Volare basso e fischiettare. La strategia dell'indifferenza non regge. E così ieri mattina Mauro Buschini ha scritto a tutti i consiglieri regionali del Lazio, annunciando la necessità che per fare luce sulla stipendiopoli della Regione «ci sia un altro presidente». Quarantadue anni, una carriera tutta all'ombra del Pd, grande elettore di Zingaretti a Frosinone, Buschini è finito al centro dello scandalo delle assunzioni di uomini del Pd tra la Regione e una serie di Comuni «amici», ma ha anche avuto la forza di un sussulto di dignità, il primo in una storia dai contorni incredibili: all'ombra di una legalità degli atti che al momento non è messa in discussione, si sono distribuiti decine di posti di lavoro pubblici a tempo indeterminato a personale politico prevalentemente del Pd, dai semplici tesserati ai consiglieri comunali.
Dopo giorni in trincea, difesi dall'imbarazzato silenzio rotto solo da voci isolate dei dem, come quella di Matteo Orfini, è spuntata una exit strategy: Buschini rivendica la correttezza del suo operato e annuncia una «commissione trasparenza» presieduta da un consigliere d'opposizione per «affrontare tutti i temi rispetto ai quali ci sia necessità di approfondimento, a partire dalle assunzioni dei dipendenti».

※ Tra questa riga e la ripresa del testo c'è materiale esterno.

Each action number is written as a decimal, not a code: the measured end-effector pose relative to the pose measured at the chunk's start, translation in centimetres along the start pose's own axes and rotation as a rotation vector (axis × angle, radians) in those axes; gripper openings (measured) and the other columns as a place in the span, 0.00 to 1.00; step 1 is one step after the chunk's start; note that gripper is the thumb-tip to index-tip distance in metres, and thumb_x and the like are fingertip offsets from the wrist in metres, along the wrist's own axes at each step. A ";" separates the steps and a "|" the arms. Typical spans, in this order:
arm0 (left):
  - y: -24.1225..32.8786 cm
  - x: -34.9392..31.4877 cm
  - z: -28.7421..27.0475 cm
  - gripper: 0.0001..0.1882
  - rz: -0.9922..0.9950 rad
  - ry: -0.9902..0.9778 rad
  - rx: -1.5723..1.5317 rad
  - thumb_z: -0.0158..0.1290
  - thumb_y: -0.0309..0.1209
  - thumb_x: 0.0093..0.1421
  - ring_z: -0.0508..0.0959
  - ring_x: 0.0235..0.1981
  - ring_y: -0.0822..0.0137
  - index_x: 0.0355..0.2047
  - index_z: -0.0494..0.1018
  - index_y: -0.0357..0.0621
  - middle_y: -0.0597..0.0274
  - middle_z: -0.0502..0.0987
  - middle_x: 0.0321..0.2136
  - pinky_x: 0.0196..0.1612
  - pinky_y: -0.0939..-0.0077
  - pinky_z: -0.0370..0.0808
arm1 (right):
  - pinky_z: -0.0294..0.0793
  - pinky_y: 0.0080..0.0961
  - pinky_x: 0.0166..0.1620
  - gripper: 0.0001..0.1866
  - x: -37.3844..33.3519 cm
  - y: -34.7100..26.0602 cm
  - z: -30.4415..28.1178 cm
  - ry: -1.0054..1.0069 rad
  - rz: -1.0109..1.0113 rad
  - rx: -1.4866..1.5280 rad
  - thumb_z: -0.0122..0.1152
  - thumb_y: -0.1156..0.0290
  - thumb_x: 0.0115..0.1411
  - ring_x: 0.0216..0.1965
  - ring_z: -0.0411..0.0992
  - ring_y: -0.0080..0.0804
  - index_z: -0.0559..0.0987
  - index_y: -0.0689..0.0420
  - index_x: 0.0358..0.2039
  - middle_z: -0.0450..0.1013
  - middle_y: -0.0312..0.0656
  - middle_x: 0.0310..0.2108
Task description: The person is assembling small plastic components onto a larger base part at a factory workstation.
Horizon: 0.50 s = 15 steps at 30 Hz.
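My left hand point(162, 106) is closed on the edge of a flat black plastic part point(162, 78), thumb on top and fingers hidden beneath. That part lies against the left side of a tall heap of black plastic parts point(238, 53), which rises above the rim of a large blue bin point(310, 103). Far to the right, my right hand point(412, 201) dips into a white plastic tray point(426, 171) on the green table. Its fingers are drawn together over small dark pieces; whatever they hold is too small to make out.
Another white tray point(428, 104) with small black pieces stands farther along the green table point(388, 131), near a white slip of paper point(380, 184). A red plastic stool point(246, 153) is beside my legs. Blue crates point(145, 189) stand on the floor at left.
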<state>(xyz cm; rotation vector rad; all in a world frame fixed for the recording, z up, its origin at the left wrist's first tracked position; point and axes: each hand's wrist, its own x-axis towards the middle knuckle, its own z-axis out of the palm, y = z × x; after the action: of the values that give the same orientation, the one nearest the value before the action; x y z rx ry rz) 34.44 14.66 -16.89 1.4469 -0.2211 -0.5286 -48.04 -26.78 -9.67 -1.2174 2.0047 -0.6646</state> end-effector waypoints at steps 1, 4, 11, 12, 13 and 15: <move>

La commissione diventa così un palcoscenico su cui spostare la battaglia politica interna e anche l'occasione per farsi da parte con «un atto d'amore verso questa istituzione». Come da copione, Buschini raccoglie l'apprezzamento della maggioranza per il suo gesto e finalmente anche Nicola Zingaretti interrompe il mutismo sulla questione, anche se solo per «ringraziare Buschini per il gesto di responsabilità» e lodare la scelta di istituire una commissione.
Resta da capire se le dimissioni del presidente siano frutto anche del disagio interno al Pd. Di sicuro la vicenda non è finita. Dopo il clamoroso passo indietro dell'esponente dem, il caso approda in Parlamento. Da Maurizio Gasparri a Fabio Rampelli, si annunciano esposti in Procura sulla stipendiopoli che, partendo dal «concorso dei miracoli» in un paesino di 4mila anime come Allumiere ha portato ad almeno 24 assunzioni tra la Regione e il Comune a guida grillina di Guidonia, più varie altre in una sfilza di Comuni più piccoli. Nell'elenco degli assunti molti uomini legati ai partiti che collaborano con il presidente dimissionario ma anche con i vice presidenti Devid Porrello (M5s) e Giuseppe Cangemi (Lega). A votare la delibera che ha dato il via alle assunzioni in Regione anche la moglie del ministro dei Beni culturali Dario Franceschini, Michela Di Biase contro cui si è scagliato l'ex sindaco di Roma Ignazio Marino. La Di Biase fu tra i dem che lo silurarono e oggi Marino, tornato a fare il medico, rivendica la sua distanza da «Lady Franceschini»: «Va riconosciuta la orgogliosa coerenza di chi, come i membri del Pd, sceglie amici o compagni di partito quando ci sono assunzioni da fare».
La consigliera regionale di Fdi Chiara Colosimo, che aveva denunciato il caso, rende l'onore delle armi a Buschini ma insiste: «Dovrebbero dimettersi tutti i componenti dell'ufficio di presidenza, il sospetto di assunzioni di amici degli amici non è accettabile a fronte di un Paese devastato dalla pandemia e dalle sue ripercussioni economiche».
La vicenda potrebbe dunque avere altri risvolti, considerando anche che il metodo partitocratico che ha portato al «concorso dei miracoli» non pare isolato. La Regione Lazio è piena di eletti Pd in amministrazioni minori messi sotto contratto per lavorare negli staff dei consiglieri regionali di riferimento.
Difficile capire che fine faranno le assunzioni già deliberate. «Vanno tutte annullate -dice il vicepresidente della Camera Fabio Rampelli (Fdi)- altrimenti la commissione trasparenza dell'ultimo minuto è solo una furbata».